Anyways, I was assigned the duty to accompany my mother to the dentist’s and see to it that she had a good checkup and just in case she needed someone around. My father resolutely fixated the task unto me, while I was trying to make up excuses as that very afternoon one of my favorite blockbuster movies was being aired on Doordarshan and while I was damn sure that there was no way anyone had come even close to movies being watched at one’s leisure over spinning discs on a plenary rotator – what I later learnt was called a “CD Player”. So it had to be.

I remember I was in a naughty mood while accompanying my mother to the dentist and in the light of the fact that my relationship with my mother had always been full of laughter and fun, I decided to pull a prank on her.

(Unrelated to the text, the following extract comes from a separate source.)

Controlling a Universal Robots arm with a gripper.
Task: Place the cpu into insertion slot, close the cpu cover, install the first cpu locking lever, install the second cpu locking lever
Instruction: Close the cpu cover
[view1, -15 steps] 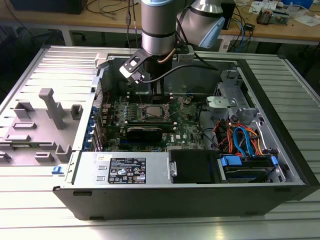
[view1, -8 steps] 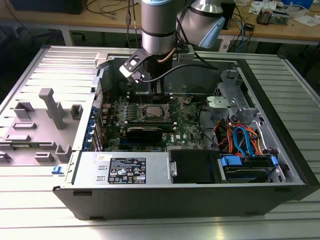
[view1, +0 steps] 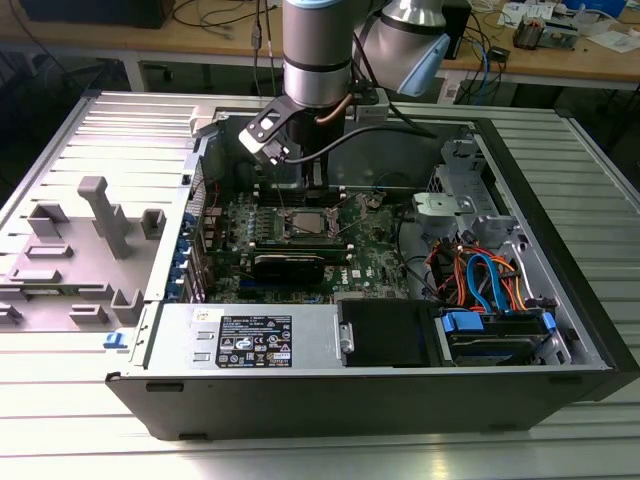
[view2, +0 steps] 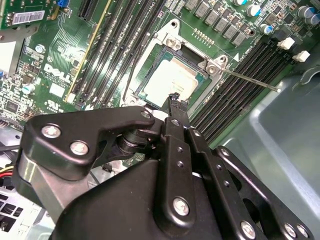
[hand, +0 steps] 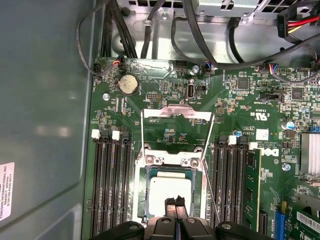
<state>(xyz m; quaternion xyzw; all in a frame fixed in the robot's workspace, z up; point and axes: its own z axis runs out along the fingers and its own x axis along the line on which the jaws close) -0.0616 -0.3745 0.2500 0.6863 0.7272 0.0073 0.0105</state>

As we slipped into the dentist’s clinic the feisty smell of antiseptics caught up to my nostrils in a dramatic manner. The dentist excused himself and went to a nearby wash basin to clean up his messy hands, while I muttered to my mother. I told her that the dentist was planning to pluck away all her teeth and that too in a very hurtful manner, with a pair of tongs and no anesthetic – my classic imagery in which my Dentophobia is rooted. My narrative was so dramatic that I really scared my mother into doing something unexpected. While the dentist was getting “hygienic” for the next checkup, my mother literally got up and ran out of the clinic with me caught up in my act and wondering what had happened. I woke from my “ogre drama” when the doctor asked for the patient. I took to my heels after my mother who was gasping for air in the street below. She waved to an auto rickshaw and we both hopped in and landed home. My “trick up the sleeve” earned me a good beating at home and there and then I presume the seed of my Dentophobia was laid.